A news organization shuts down, and its writers move to Substack while they’re trying to decide what to do next: We’ve seen that before. This time the story has a twist: A former editor of Politico’s now-defunct tech site, Protocol, has bought a chunk of the company’s email list and is launching an independent, ad-supported news site with it.
Protocol, the technology news site that Politico founder Robert Allbritton launched in 2020 and then sold to Axel Springer along with Politico in 2021, shut down abruptly last November, laying off its 60-person staff. Its enterprise editor, Tom Krazit — who, all the disclosures, was my editor at Gigaom until 2015 when that site abruptly shut down, and who has been covering the tech industry for 20 years — launched a Substack while considering what to do next. He launched and ran Protocol’s enterprise and cloud computing newsletter, and eventually managed five writers before the shutdown.
Krazit bought the email list for that newsletter, including more than 20,000 subscribers, from Politico Media Group in February. Today, he’s relaunching it as Runtime. (“The folks at Politico Media Group wanted me to make clear that Runtime is in no way associated with Politico or Protocol, and, for the record, I am extremely happy to make that distinction,” Krazit noted in his launch post.)
The Runtime newsletter will come out three times a week, and an accompanying website will include a mix of long-form reporting, interviews, and explorations of emerging technologies. “You can’t drop a 1500-word report in a newsletter unless you’re Ben Thompson,” Krazit said, explaining the need for the website. “I’m not going to try to get away with that right off the bat.”
Runtime will be free to read and ad-supported; Krazit is its only full-time employee for now, and he’s hired some help with ad sales. Eventually, Krazit plans to hire more reporters, but he didn’t want to raise VC money. “I don’t want to promise anybody a job in these crazy times without being sure I can support that person beyond a short period,” he said.
The newsletter is launching on the publishing platform Ghost, which has emerged as a Substack competitor and hosts properties including The Atlantic’s subscriber-only newsletters, Luke O’Neil’s Welcome to Hell World, and David Sirota’s The Lever. “Substack is really nice.
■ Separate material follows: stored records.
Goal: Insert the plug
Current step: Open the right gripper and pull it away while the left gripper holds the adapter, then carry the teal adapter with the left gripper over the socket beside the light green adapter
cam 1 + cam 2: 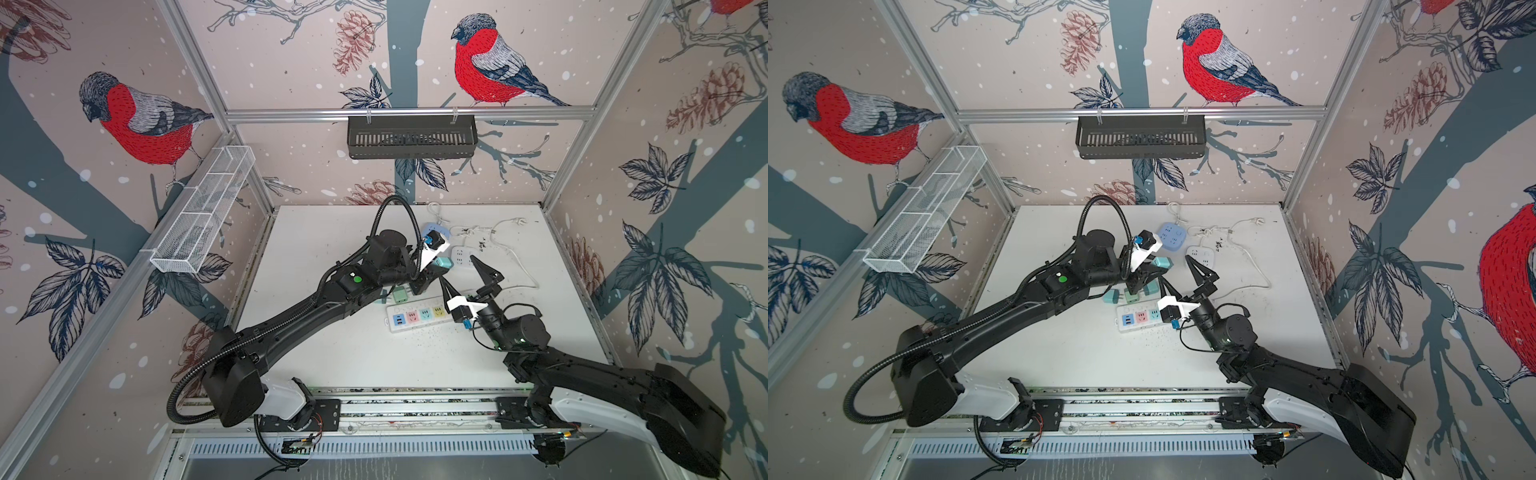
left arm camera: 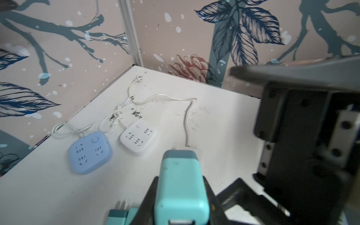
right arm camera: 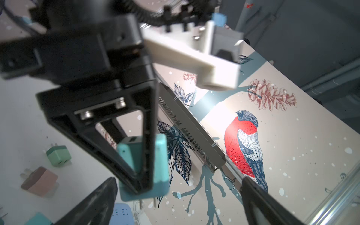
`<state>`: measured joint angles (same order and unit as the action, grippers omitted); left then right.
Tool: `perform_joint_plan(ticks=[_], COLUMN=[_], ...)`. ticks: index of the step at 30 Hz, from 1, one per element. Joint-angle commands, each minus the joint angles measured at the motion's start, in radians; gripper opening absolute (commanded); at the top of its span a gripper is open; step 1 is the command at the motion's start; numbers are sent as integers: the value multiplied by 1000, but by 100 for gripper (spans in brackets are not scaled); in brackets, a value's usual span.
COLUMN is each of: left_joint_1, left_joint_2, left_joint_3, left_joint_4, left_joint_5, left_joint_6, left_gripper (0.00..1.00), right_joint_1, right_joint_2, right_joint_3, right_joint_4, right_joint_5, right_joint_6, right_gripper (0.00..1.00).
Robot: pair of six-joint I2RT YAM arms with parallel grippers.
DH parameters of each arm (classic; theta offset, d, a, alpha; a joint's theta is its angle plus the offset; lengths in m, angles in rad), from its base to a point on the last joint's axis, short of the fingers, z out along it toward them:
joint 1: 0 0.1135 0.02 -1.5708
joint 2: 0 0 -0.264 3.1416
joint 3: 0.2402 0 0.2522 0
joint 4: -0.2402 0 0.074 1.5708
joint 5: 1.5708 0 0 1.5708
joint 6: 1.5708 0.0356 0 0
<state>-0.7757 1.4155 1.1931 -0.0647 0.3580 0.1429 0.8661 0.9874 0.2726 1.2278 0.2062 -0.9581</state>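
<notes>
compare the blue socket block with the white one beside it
The blue socket block is pale blue, the white socket block white. The blue one sits nearer the back wall than the white one. The blue one's cord lies looped; the white one's is knotted. Both lie flat, sockets up, with a top button.

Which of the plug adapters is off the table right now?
The teal adapter, clamped in the left gripper above the table. The green adapter and pink adapter lie loose on it.
</notes>
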Motion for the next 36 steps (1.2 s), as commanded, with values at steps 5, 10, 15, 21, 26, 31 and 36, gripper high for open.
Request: perform_joint_plan(ticks=[5, 10, 15, 21, 26, 31, 36], left_joint_1=[73, 73, 73, 57, 29, -26, -59], left_joint_2=[32, 135, 266, 369, 414, 457, 542], left_joint_3=[35, 136, 276, 368, 393, 407, 489], left_joint_4=[-45, -149, -314, -407, -451, -483, -576], left_joint_5=[-55, -145, -86, -65, -78, -126, -137], left_joint_6=[2, 43, 113, 145, 155, 189, 223], left_gripper=[0, 0, 0, 0, 0, 0, 0], right_joint_1=[-136, -336, -582, -720, -727, -731, -735], right_joint_2=[-130, -222, -218, -63, 59, 205, 380], right_joint_3=[36, 70, 119, 150, 145, 89, 123], right_joint_4=[-65, -263, -536, -590, -541, -371, -328], right_joint_5=[186, 232, 123, -69, -36, 4, 36], right_joint_6=[510, 939, 1334, 1409, 1395, 1388, 1401], right_gripper=[99, 99, 100, 100, 100, 99, 99])
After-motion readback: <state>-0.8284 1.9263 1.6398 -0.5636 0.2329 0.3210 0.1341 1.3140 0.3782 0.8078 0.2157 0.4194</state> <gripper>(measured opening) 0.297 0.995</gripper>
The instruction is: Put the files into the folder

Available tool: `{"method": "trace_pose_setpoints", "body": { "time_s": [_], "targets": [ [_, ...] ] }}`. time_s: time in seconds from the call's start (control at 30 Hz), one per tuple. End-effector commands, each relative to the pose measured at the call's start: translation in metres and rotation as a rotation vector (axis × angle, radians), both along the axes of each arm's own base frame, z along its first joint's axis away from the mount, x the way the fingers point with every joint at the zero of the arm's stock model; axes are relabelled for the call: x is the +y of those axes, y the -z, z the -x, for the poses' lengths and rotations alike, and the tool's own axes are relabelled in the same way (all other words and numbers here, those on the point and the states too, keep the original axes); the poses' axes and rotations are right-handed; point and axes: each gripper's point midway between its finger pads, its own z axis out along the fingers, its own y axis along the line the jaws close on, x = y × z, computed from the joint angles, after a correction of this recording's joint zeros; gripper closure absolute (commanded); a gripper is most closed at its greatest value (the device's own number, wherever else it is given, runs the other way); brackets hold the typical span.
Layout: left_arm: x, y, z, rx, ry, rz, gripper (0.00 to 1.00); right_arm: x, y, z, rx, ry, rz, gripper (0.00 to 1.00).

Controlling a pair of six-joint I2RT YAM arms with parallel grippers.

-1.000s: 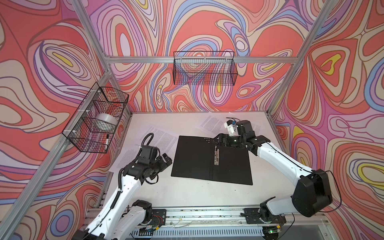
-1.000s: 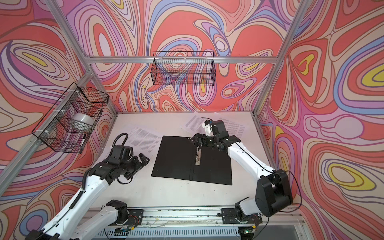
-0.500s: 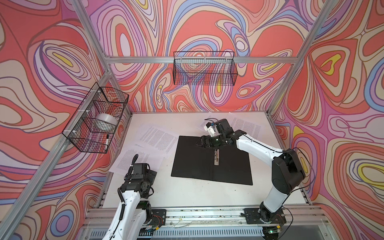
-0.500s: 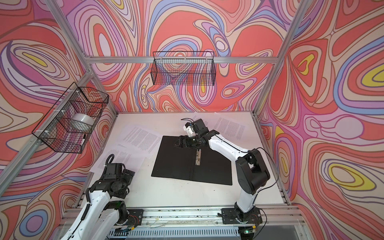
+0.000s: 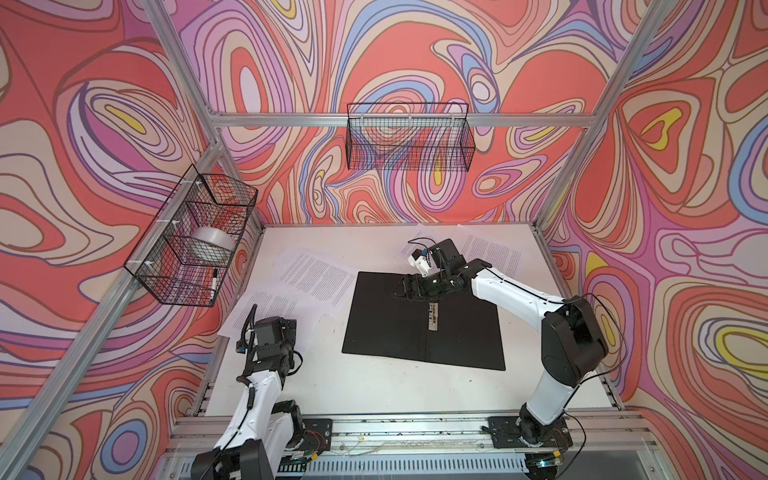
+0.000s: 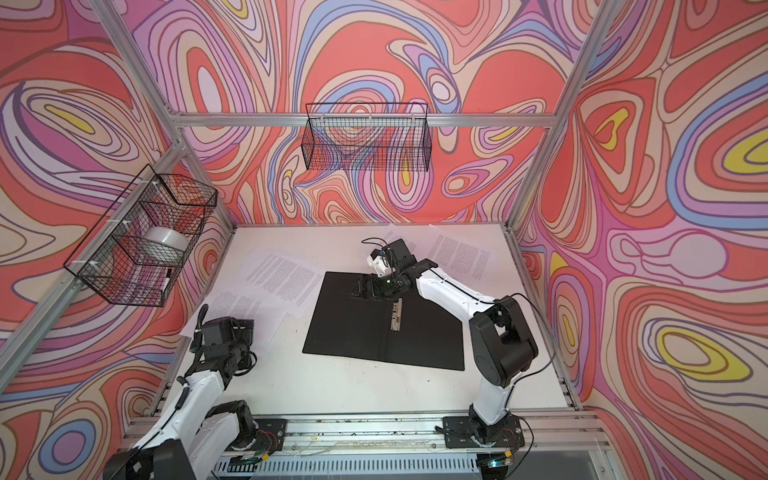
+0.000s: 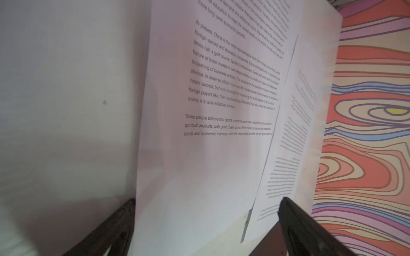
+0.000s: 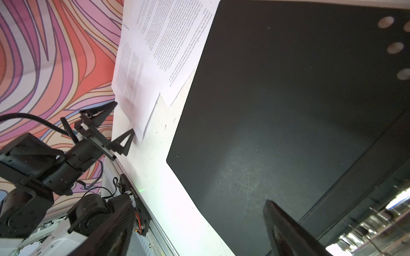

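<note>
My right gripper (image 5: 401, 291) hangs released, jaws spread wide with nothing between them, over the far edge of the folder (image 5: 390, 328), just beyond the far end of its metal clip (image 5: 433, 318). In the right wrist view its fingers (image 8: 286, 230) are cut off by the frame, and I cannot tell if they touch the folder. The folder lies open and flat on the table (image 5: 374, 390); only its black inside shows.

My left gripper (image 8: 124, 117) is also released, well to the left of the folder, its tips at the near edge of the files (image 5: 316, 278). In both top views the wrist camera (image 5: 270, 330) hides these jaws.

The files lie overlapped left of the folder and reach its left edge; whether they go under it, I cannot tell. More sheets (image 5: 490, 253) lie behind the folder, partly hidden by the right arm (image 5: 511, 295). From above their print is too small to read.
</note>
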Motion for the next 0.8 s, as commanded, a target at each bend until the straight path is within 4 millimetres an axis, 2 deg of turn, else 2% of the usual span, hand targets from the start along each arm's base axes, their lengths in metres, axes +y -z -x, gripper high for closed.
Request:
{"method": "trace_pose_setpoints", "body": {
  "time_s": [0.0,0.03,0.1,0.27,0.5,0.67,0.77],
  "targets": [
    [-0.021,0.054,0.023,0.151,0.082,0.111,0.01,-0.002,-0.012,0.006,-0.046,-0.012,-0.030,0.06],
    [-0.026,0.050,0.010,0.094,0.137,0.113,0.03,-0.003,-0.014,0.009,-0.051,-0.016,-0.042,0.06],
    [-0.031,0.046,-0.002,0.085,0.209,0.115,0.07,-0.006,-0.016,0.015,-0.063,-0.011,-0.054,0.06],
    [-0.033,0.038,-0.014,0.018,0.233,0.105,0.16,-0.015,-0.017,0.027,-0.079,-0.018,-0.048,0.06],
    [-0.015,0.009,-0.026,-0.047,0.191,0.017,0.30,-0.022,-0.007,0.035,-0.080,-0.018,-0.033,0.06],
    [-0.015,0.003,-0.044,-0.135,0.201,0.057,0.41,-0.020,-0.003,0.032,-0.078,-0.014,-0.038,0.07],
    [-0.020,0.007,-0.047,-0.097,0.224,0.101,0.44,-0.018,-0.002,0.031,-0.065,-0.019,-0.043,0.07]
  ]
}}
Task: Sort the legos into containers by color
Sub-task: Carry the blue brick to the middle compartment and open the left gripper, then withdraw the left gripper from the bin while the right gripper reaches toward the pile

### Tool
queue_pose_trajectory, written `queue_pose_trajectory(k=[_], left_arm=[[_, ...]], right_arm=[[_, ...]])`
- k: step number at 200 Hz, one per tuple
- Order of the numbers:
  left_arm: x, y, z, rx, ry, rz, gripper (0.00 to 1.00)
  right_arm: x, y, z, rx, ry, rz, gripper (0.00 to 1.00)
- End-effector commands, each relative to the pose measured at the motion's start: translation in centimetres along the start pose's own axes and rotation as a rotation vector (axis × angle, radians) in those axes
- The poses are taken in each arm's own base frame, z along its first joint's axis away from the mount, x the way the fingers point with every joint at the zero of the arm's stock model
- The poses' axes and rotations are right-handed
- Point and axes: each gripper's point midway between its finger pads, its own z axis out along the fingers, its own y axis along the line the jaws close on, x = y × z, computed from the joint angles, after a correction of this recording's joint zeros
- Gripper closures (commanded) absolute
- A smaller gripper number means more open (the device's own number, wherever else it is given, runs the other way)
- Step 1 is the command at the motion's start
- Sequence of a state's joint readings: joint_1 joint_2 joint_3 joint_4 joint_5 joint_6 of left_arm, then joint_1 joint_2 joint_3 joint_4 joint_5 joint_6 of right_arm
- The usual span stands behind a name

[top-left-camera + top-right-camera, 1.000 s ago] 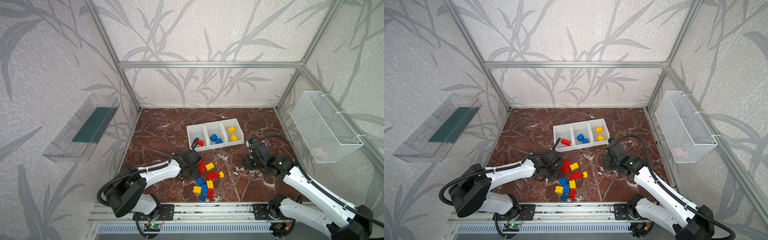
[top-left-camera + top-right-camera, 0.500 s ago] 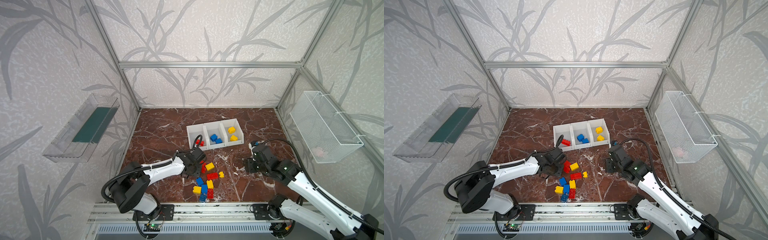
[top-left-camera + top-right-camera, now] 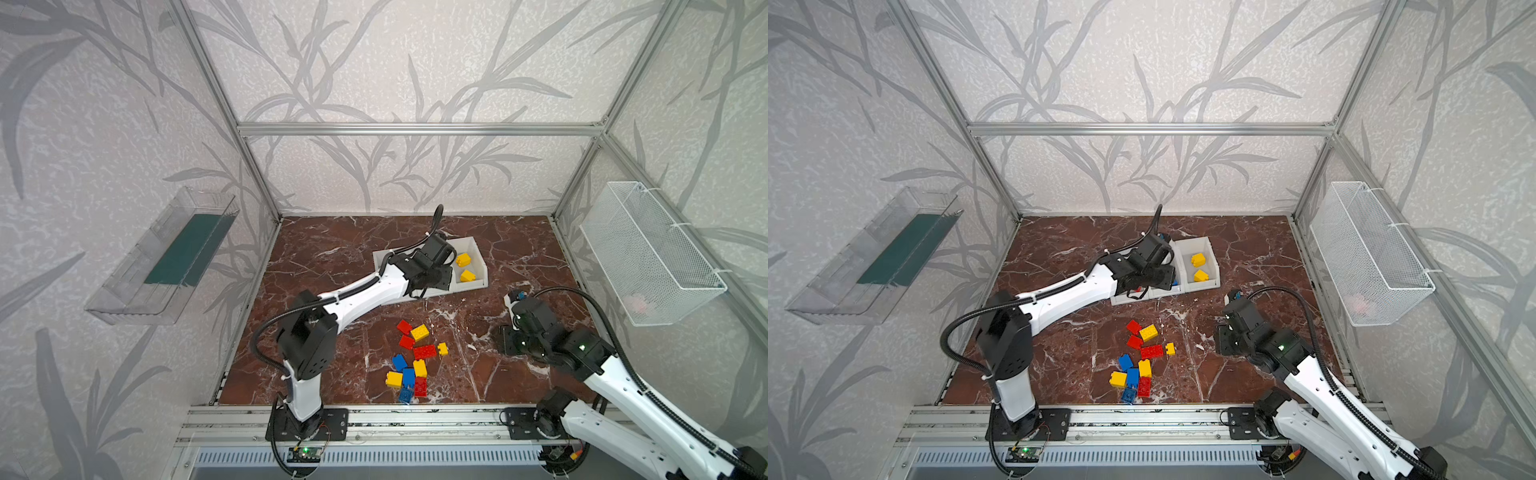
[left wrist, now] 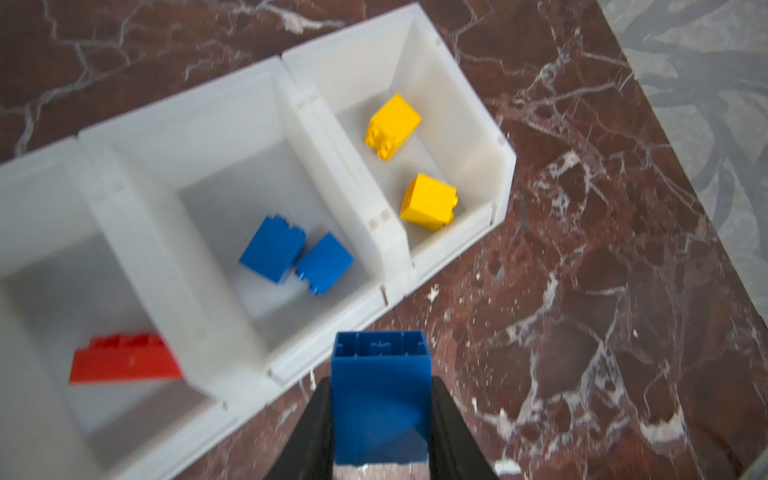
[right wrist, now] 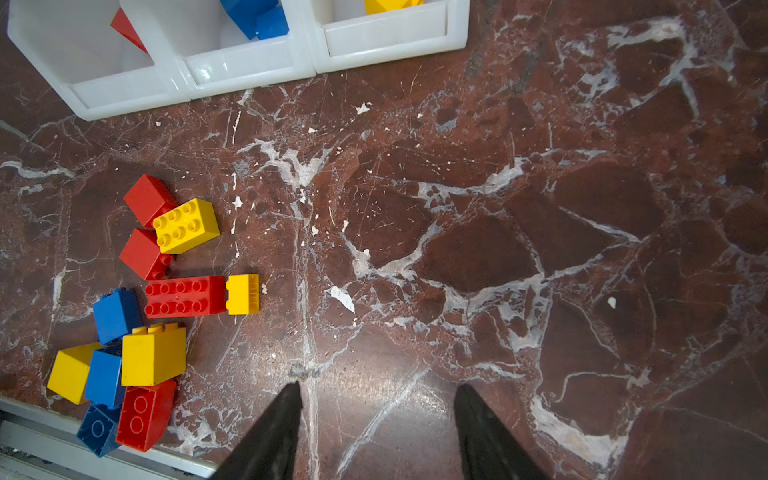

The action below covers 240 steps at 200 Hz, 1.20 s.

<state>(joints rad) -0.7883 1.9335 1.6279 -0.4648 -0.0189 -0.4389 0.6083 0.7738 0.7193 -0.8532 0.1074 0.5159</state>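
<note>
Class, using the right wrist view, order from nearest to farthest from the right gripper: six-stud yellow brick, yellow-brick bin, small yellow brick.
From the right gripper:
1. small yellow brick, at the long red brick's end.
2. six-stud yellow brick, touching a red brick.
3. yellow-brick bin, beside the blue-brick bin.

Red-brown marble-look tabletop (image 5: 540, 208): polished, white-veined. White plastic bins (image 4: 395, 249), twelve o'clock: smooth, semi-translucent. Loose red, yellow, blue plastic bricks (image 3: 424, 351), six o'clock: glossy. White wire-mesh basket (image 3: 648, 257), three o'clock: painted metal. Left gripper (image 4: 380, 378): matt black fingers (image 4: 309, 436) on glossy blue plastic brick (image 4: 380, 415).
</note>
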Motion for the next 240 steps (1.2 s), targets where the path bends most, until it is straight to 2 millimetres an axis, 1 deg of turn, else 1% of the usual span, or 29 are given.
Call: queue_pose_trajectory(k=[1, 19, 48, 63, 73, 79, 97, 125, 157, 165, 177, 181, 187, 197, 198, 226, 240], left_arm=[[-0.7, 1.6, 2.5, -0.041, 0.033, 0.011, 0.70], [-1.0, 2.7, 3.9, -0.064, 0.051, -0.011, 0.70], [-1.3, 3.8, 5.0, -0.071, 0.042, -0.040, 0.69], [-1.2, 4.2, 5.5, -0.065, 0.043, -0.052, 0.65], [-1.1, 4.2, 5.9, -0.053, 0.051, -0.060, 0.59], [-1.1, 4.2, 5.9, -0.048, 0.051, -0.063, 0.56], [-1.4, 4.1, 5.8, -0.039, 0.043, -0.062, 0.50], [-2.0, 3.8, 5.2, -0.024, 0.023, -0.057, 0.48], [-2.7, 3.5, 3.6, 0.004, -0.020, -0.063, 0.47], [-3.0, 3.7, 3.0, 0.008, -0.038, -0.067, 0.47], [-3.0, 4.1, 2.0, 0.013, -0.058, -0.075, 0.47], [-2.7, 4.4, 1.8, 0.009, -0.058, -0.081, 0.47], [-2.8, 4.7, 1.1, 0.011, -0.073, -0.088, 0.47], [-2.0, 5.5, 0.4, 0.009, -0.074, -0.101, 0.47], [-2.1, 5.6, 0.3, 0.009, -0.079, -0.101, 0.46], [0.3, 8.1, -2.2, -0.011, -0.087, -0.141, 0.46], [1.9, 9.4, -3.4, -0.038, -0.085, -0.154, 0.46]], right_arm=[[0.9, -0.3, 0.2, 0.012, 0.042, 0.008, 0.40], [0.9, -0.3, 0.3, 0.013, 0.044, 0.007, 0.40], [0.9, -0.4, 0.4, 0.019, 0.045, 0.007, 0.40], [0.9, -0.4, 0.5, 0.021, 0.048, 0.009, 0.40], [0.9, -0.4, 0.5, 0.022, 0.053, 0.009, 0.40], [0.8, -0.3, 0.5, 0.022, 0.054, 0.008, 0.40], [0.7, -0.4, 0.4, 0.027, 0.054, 0.008, 0.40], [0.8, -0.5, 0.6, 0.039, 0.062, 0.013, 0.40], [1.1, -0.6, 0.7, 0.049, 0.084, 0.021, 0.40], [1.1, -0.7, 0.7, 0.056, 0.088, 0.020, 0.40], [0.9, -0.7, 0.6, 0.059, 0.087, 0.018, 0.40], [0.9, -0.6, 0.7, 0.060, 0.089, 0.017, 0.40], [0.8, -0.5, 0.8, 0.059, 0.089, 0.020, 0.40], [0.6, -0.2, 1.1, 0.050, 0.091, 0.019, 0.40], [0.6, -0.2, 1.2, 0.051, 0.094, 0.019, 0.40], [0.3, 0.8, 2.5, 0.036, 0.132, 0.020, 0.40], [0.0, 1.6, 3.1, 0.024, 0.156, 0.014, 0.40]])
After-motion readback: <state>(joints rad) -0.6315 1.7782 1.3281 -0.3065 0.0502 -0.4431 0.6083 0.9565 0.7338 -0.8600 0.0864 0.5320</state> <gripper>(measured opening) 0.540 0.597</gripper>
I’ve been doing a blog slash newsletter for the last few months, and I really like a lot of the things they offer, but they as a business seem very clearly geared around paid subscription,” Krazit said. “There are people on there who have sponsorship business models, but those don’t really seem aligned with [Substack’s] long term view.” Ghost, in his view, made more sense for an ad-supported newsletter.
Krazit added that enterprise reporting — which he defined simply for me as “writing about the business of businesses selling technology to other businesses” — is a unique space, advertising-wise, compared to consumer-focused tech reporting. “People who read this kind of content are reading it for business reasons, not so much for their own personal interests,” he said. “Runtime kind of has the luxury of being in a market where people want and need the kind of quality, in-depth journalism I’ve always wanted to provide. And there is a ton of sponsor interest in this market.”